Edfier du Jour-1 Timothy 1:3-7
3 As I urged you upon my departure for Macedonia, remain on at Ephesus so that you may instruct certain men not to teach strange doctrines, 4 nor to pay attention to myths and endless genealogies, which give rise to mere speculation rather than furthering the administration of God which is by faith. 5 But the goal of our instruction is love from a pure heart and a good conscience and a sincere faith. 6 For some men, straying from these things, have turned aside to fruitless discussion, 7 wanting to be teachers of the Law, even though they do not understand either what they are saying or the matters about which they make confident assertions.

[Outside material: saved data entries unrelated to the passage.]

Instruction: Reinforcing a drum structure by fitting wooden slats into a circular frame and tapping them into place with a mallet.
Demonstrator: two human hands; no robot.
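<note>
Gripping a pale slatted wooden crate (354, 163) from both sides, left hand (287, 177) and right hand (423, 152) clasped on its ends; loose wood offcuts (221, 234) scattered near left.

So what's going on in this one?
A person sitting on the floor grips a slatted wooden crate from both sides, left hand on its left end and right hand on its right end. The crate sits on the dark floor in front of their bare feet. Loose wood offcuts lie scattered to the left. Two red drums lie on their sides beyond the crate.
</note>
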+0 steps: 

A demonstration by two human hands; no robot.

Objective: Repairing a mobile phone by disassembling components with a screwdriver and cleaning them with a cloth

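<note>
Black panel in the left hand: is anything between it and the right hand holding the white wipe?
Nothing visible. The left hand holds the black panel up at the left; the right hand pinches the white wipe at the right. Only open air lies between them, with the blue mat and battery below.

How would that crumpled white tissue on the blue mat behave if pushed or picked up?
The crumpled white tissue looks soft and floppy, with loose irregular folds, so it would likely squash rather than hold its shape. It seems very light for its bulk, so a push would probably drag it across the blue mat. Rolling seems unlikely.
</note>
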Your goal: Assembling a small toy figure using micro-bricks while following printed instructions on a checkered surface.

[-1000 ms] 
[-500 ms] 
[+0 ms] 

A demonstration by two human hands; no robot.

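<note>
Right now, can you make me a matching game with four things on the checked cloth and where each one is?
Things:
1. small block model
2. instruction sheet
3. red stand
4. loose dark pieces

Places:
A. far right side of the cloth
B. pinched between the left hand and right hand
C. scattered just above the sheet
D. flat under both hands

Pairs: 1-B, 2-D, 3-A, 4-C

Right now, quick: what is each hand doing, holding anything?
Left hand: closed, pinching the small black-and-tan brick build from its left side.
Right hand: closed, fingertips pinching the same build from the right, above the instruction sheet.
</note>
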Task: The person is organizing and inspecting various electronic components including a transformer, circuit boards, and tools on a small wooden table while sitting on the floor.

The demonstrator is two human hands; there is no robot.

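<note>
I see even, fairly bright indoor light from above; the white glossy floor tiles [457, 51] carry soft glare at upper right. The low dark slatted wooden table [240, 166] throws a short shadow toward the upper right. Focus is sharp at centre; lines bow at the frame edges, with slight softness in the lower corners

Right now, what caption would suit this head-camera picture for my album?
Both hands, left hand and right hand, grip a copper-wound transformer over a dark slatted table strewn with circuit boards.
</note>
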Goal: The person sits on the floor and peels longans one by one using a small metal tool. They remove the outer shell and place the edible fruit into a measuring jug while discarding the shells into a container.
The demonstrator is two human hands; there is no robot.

There's an old saying about academic specialization; you know more and more about less and less until you know everything about nothing. If we go off on theological tangents, we can forget the basics of a loving God sending a part of Himself to die on the cross for us all. That doesn't mean that understanding the Word's not important; indeed, it is the Sword of the Lord that can help us hack through the day. However, it's OK to be a generalist, as long as you don't start learning nothing about everything. Look at verse 5. What's our equipment? A pure heart, our conscience and our faith. None of those things needs a M. Div. Our youth at Lakeland Vineyard were down in Mexico late last month on a mission trip, and even the biggest "goofball" was being used of the Lord on the trip, not just in raw labor, but in prophetic discernment. Often, it's the children and the newly saved who have the clearest knowledge of the basics, uncluttered by extra baggage. Major on the majors, folks; the most major is love.